Enlarged perivascular spaces (EPVS) are another neuroimaging marker of small vessel disease (SVD) (88; 166; 57; 214; 215; 199), and in cerebral amyloid angiopathy in particular (48; 121; 45). Previous studies on enlarged perivascular spaces have generally distinguished between enlarged perivascular spaces in the basal ganglia (BG-EPVS) and enlarged perivascular spaces in the white matter (WM-DPVS). Several studies have suggested that patients with probable or possible cerebral amyloid angiopathy appear to have a higher prevalence of severe enlarged perivascular spaces in the white matter (48; 121). Additionally, EPVS in the white matter appears to correlate with pathologically proven cerebral amyloid angiopathy (45). It has been hypothesized that in patients with cerebral amyloid angiopathy, interstitial fluid blockage due to amyloid beta accumulation within the perivascular space might favor the dilation of these spaces in white matter regions. This may be a result of changes in perivascular drainage due to aging and other factors that contribute to amyloid beta accumulation in patients with cerebral amyloid angiopathy (85). Indeed, neuropathologic evidence suggests that perivascular space dilatation is most severe in areas of high amyloid deposition (188). Furthermore, a neuroimaging-neuropathological study in cerebral amyloid angiopathy revealed that cortical arterioles overlying EPVS in the subcortical white matter have markedly reduced smooth muscle cells and increased vascular amyloid beta accumulation (147). Perivascular space dilatation may, thus, reflect impaired outward flow along arterioles, supporting the notion that perivascular clearance mechanisms are compromised in cerebral amyloid angiopathy.

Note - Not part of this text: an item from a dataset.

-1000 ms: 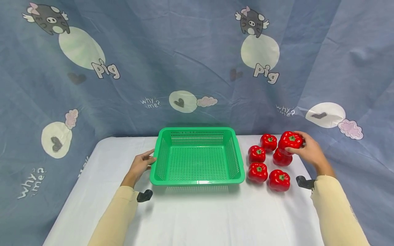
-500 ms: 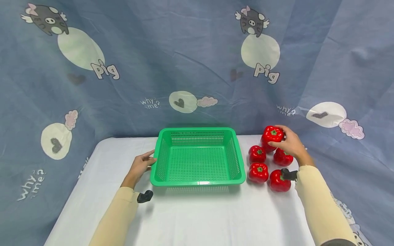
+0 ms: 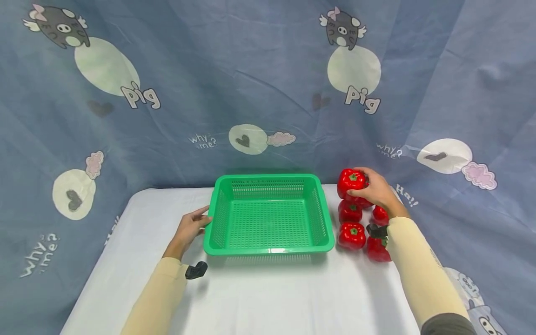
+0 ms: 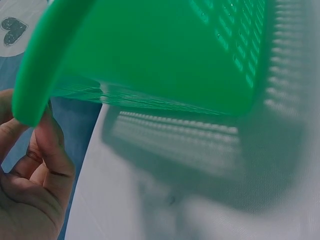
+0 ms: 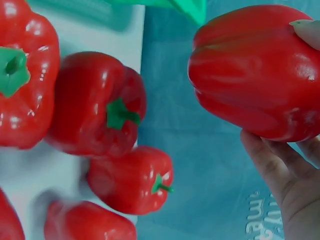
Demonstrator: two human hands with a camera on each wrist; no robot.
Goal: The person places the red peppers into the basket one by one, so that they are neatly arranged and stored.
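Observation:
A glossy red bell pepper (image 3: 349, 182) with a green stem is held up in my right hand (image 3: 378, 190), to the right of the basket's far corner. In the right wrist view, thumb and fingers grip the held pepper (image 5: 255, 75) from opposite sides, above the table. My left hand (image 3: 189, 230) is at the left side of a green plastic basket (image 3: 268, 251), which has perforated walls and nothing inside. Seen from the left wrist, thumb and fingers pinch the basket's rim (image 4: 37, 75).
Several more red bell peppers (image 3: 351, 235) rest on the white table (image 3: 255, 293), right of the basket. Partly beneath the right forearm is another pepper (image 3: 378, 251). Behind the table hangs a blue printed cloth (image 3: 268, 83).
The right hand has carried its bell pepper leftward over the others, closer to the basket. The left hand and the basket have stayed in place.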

Hereditary cerebral amyloid angiopathy. Several familial forms of cerebral amyloid angiopathy reported to date demonstrate autosomal dominant inheritance (15). The Icelandic form (hereditary cerebral hemorrhage with amyloidosis-Icelandic type) typically presents in the third decade with multiple intracerebral hemorrhages and progresses to dementia, paralysis, and early mortality (142). Headache (experienced in 63% of patients) and epilepsy (in 25%) are frequent. As opposed to other forms of cerebral amyloid angiopathy, most hemorrhages in the Icelandic form occur in the basal ganglia. Spinal cord vessels may also be affected. Survival is usually 10 to 20 years from symptom onset.
The Dutch form (Dutch-type hereditary cerebral amyloid angiopathy, also referred to as hereditary cerebral hemorrhage with amyloidosis-Dutch type) has been described in several families in two fishing villages on the North Sea coast of the Netherlands (213). This form of cerebral amyloid angiopathy has a later onset, in the fourth to sixth decades. Although chronic headaches may precede other symptoms by years, intracerebral hemorrhage is the usual presenting symptom. Another 13% of patients experience ischemic strokes, and white matter ischemic changes are common. Hemorrhages are frequently located in the parietal lobe and often progress. The mortality for the initial hemorrhage is 50% to 70% and is higher in females and when the disorder is paternally transmitted. Neuropsychiatric symptoms or dementia are a constant feature and likely represent a dementia predominantly of vascular etiology, although Alzheimer disease pathology may play a role in older subjects. The course can be varied, with some patients showing a relatively benign picture and others experiencing recurrent hemorrhages and death over a short period of time. White matter hyperintensities and cerebral microinfarctions appear to be more prevalent in presymptomatic subjects and may, thus, precede symptomatic intracerebral hemorrhage and cognitive symptoms (187). Evidence suggests that mutation carriers may have decreased levels of Aβ40 and Aβ42 in the CSF prior to the onset of clinical symptoms and, thus, may be an early biomarker in the disease (184). Decreased amyloid levels in the CSF are thought to be caused by increased vascular amyloid deposition in the disease, leading to vessel dysfunction. To further support this hypothesis, evidence suggests early changes in vascular reactivity in mutation carriers prior to symptom onset (185).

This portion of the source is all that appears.